- [Exercise] From the entries that follow, copy every line with the word "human".

- [Data excerpts]
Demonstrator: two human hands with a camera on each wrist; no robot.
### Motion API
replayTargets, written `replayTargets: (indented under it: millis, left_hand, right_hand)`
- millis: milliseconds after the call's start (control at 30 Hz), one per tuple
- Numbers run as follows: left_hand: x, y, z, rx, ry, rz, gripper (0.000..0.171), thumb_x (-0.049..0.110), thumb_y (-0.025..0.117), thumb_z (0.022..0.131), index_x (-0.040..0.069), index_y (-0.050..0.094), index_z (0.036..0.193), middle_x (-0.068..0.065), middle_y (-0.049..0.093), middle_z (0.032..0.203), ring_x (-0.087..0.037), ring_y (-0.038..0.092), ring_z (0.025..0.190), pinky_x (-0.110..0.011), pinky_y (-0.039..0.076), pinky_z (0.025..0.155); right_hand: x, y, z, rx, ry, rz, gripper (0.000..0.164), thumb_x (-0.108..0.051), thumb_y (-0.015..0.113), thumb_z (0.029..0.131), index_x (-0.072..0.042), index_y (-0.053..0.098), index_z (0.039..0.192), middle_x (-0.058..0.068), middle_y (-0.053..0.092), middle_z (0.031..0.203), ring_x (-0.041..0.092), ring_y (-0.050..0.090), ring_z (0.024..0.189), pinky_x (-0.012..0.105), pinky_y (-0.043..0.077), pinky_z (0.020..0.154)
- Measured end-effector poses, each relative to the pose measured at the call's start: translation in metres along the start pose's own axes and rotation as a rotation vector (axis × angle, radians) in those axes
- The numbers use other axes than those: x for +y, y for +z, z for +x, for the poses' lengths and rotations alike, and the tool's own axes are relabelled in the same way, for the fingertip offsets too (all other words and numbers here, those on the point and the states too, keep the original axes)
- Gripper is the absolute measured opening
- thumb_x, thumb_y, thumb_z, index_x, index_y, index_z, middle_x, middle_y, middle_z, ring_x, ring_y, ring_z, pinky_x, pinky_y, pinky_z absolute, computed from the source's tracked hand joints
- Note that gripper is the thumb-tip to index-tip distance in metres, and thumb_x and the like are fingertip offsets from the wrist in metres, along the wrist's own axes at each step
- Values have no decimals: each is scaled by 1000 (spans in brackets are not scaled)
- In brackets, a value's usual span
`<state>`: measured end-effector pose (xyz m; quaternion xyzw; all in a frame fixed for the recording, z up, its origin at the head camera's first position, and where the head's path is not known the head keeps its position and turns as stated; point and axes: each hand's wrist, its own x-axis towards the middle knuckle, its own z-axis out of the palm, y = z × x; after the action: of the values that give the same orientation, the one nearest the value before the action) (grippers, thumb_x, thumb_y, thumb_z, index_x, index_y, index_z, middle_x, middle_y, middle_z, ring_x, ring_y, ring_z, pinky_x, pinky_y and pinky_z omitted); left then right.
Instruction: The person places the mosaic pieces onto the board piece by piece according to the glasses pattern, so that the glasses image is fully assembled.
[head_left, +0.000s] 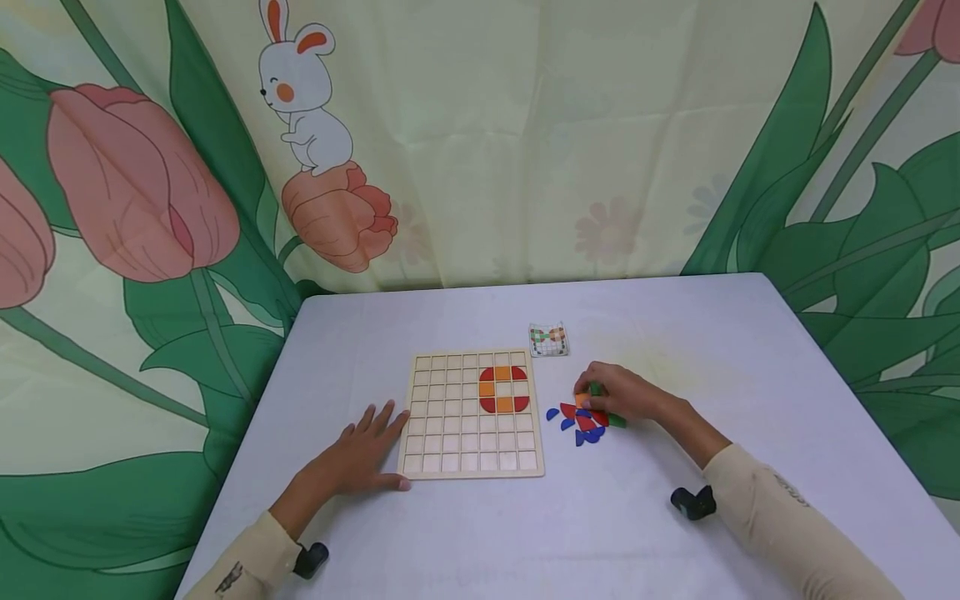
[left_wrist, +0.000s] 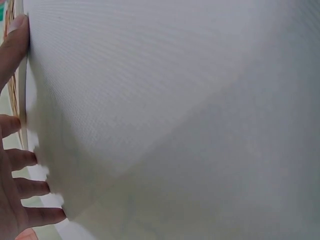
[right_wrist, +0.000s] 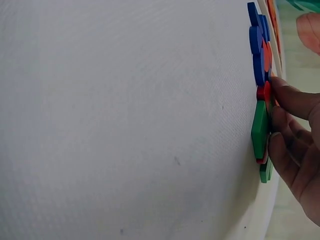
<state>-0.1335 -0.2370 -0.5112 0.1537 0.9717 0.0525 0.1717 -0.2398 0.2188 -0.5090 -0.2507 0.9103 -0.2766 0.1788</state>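
Note:
My left hand (head_left: 362,454) lies with fingers spread at the left edge of a wooden grid board (head_left: 442,433). Its thumb and index fingertip touch the board's edge; the left wrist view shows the fingers (left_wrist: 32,187) apart. On the board's upper right, red corner pieces (head_left: 520,405) and orange squares (head_left: 504,405) form a ring. My right hand (head_left: 621,392) bends its fingers over a pile of coloured pieces, with an orange piece (head_left: 582,401) by the fingertips. Whether it pinches that piece is hidden. Blue half-rounds (head_left: 567,424), red pieces (head_left: 585,423) and green pieces (right_wrist: 259,131) lie around the fingers.
A small pattern card (head_left: 549,340) lies beyond the board's upper right corner. White cloth (head_left: 600,533) covers the table. Behind it hangs a curtain (head_left: 480,150) printed with tulips and a rabbit. Black wrist cameras (head_left: 693,502) sit at both cuffs.

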Motion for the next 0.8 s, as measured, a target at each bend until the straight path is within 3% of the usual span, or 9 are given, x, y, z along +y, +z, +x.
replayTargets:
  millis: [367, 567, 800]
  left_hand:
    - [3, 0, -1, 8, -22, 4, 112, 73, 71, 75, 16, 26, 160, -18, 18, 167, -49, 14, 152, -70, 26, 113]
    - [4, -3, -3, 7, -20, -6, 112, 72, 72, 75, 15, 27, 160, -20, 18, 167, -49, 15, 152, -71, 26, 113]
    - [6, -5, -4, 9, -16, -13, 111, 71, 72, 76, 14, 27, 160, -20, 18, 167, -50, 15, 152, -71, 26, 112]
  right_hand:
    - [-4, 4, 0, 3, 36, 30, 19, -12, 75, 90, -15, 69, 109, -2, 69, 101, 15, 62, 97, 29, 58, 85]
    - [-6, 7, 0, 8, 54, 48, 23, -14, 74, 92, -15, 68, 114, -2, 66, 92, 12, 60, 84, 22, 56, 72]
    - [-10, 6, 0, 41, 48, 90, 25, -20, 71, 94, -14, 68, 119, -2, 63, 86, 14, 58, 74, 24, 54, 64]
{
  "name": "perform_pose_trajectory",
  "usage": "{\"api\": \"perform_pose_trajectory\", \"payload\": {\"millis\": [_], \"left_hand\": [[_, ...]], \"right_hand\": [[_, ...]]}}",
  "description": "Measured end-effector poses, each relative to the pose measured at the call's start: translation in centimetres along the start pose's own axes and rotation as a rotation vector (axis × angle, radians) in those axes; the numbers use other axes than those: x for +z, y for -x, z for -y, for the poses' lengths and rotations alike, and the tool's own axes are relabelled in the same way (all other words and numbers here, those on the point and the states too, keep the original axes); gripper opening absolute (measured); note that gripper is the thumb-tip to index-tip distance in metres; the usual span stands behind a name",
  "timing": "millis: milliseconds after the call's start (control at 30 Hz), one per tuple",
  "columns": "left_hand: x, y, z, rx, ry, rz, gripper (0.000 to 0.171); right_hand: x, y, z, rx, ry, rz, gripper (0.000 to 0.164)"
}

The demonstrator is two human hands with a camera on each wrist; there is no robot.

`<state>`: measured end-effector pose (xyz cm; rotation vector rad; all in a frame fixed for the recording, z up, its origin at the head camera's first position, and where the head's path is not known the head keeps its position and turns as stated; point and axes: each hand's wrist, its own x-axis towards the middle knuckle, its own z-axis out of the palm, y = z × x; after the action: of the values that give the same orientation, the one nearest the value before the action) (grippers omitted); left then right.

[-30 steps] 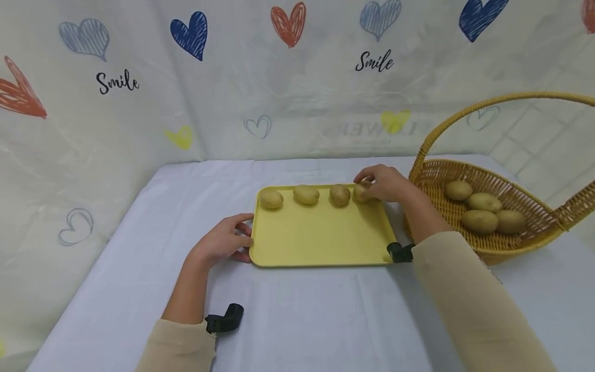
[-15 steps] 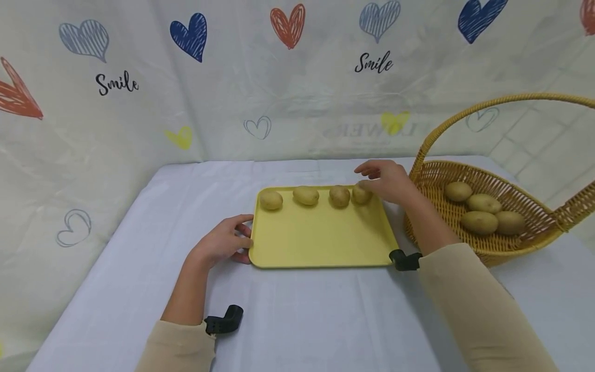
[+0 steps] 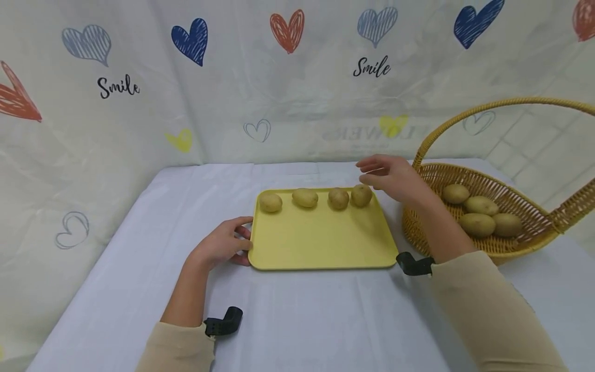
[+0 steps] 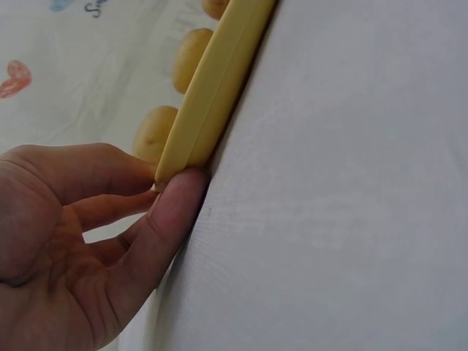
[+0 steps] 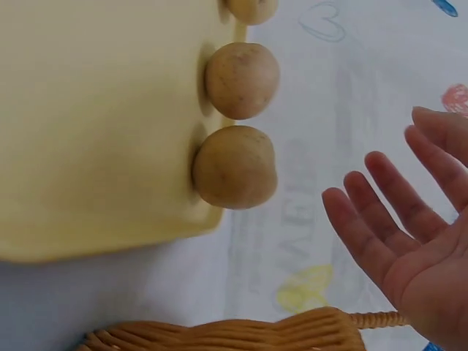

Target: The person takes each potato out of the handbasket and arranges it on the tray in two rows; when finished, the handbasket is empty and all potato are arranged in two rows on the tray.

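A yellow tray [image 3: 321, 243] lies on the table with a row of potatoes along its far edge. My left hand [image 3: 224, 242] holds the tray's left side; in the left wrist view the thumb [image 4: 172, 212] and a finger meet at the rim. The rightmost potato [image 3: 361, 195] sits in the far right corner, close to another potato [image 3: 338, 198]. Just behind and right of that corner, my right hand [image 3: 390, 175] is held above the table, apart from the potatoes. In the right wrist view its fingers [image 5: 365, 219] are spread and hold nothing.
A wicker basket [image 3: 418, 232] with a tall arched handle [image 3: 492, 105] stands right of the tray, several potatoes [image 3: 479, 225] inside. The right forearm passes in front of its left side. A printed cloth [image 3: 223, 93] hangs behind the table.
My right hand has let go of the rightmost potato and lifted up and back to the right, its fingers spreading. The left hand has stayed at the tray.
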<state>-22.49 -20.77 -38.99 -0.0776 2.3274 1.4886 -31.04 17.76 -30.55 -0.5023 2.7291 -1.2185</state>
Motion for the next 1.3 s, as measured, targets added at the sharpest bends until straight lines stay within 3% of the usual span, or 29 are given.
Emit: {"api": "perform_pose_trajectory", "payload": {"millis": [233,933,1300], "left_hand": [[-0.1,0.0,0.0,0.010,-0.009,-0.003,0.071],[-0.1,0.1,0.2,0.013,0.004,0.005,0.072],[-0.2,0.0,0.3,0.019,-0.005,0.009,0.072]], "right_hand": [[-1.0,0.7,0.7,-0.028,-0.005,0.020,0.043],[-5.3,3.0,0.6,-0.001,-0.030,0.092,0.039],[-8.5,4.1,0.2,0.083,0.157,0.134,0.041]]}}
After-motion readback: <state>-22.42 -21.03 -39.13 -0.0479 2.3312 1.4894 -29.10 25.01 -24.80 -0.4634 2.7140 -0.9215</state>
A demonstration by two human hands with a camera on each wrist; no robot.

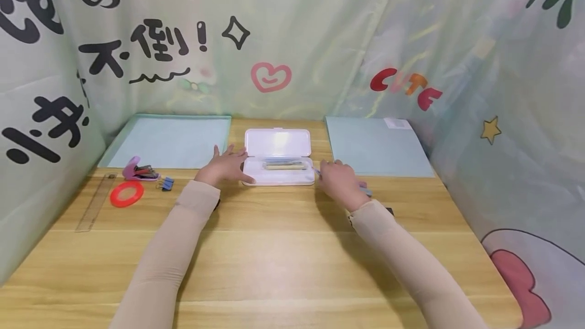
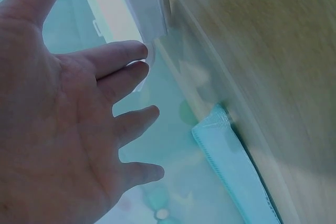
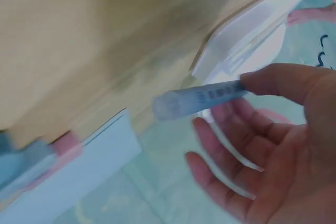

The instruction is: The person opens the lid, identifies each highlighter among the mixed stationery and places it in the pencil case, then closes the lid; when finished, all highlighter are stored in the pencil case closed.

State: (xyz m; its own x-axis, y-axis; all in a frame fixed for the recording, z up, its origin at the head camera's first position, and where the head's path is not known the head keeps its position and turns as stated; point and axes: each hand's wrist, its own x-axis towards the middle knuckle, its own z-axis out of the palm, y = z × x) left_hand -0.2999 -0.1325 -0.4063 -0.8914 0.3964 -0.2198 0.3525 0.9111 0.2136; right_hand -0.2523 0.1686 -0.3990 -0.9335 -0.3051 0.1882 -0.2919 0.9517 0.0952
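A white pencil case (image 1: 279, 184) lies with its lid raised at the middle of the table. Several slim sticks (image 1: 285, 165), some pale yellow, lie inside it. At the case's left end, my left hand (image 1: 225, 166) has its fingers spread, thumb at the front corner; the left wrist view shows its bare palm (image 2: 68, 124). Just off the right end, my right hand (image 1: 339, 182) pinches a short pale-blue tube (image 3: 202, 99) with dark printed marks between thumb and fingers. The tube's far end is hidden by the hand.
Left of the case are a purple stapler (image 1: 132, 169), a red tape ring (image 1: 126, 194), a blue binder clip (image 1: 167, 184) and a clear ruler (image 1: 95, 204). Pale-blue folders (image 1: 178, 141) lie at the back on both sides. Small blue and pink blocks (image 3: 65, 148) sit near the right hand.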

- [Solution]
Demonstrator: two human hands with a camera on each wrist; no robot.
The demonstrator is two human hands with a camera on each wrist; there is no robot.
A demonstration by two human hands with a camera on each wrist; no robot.

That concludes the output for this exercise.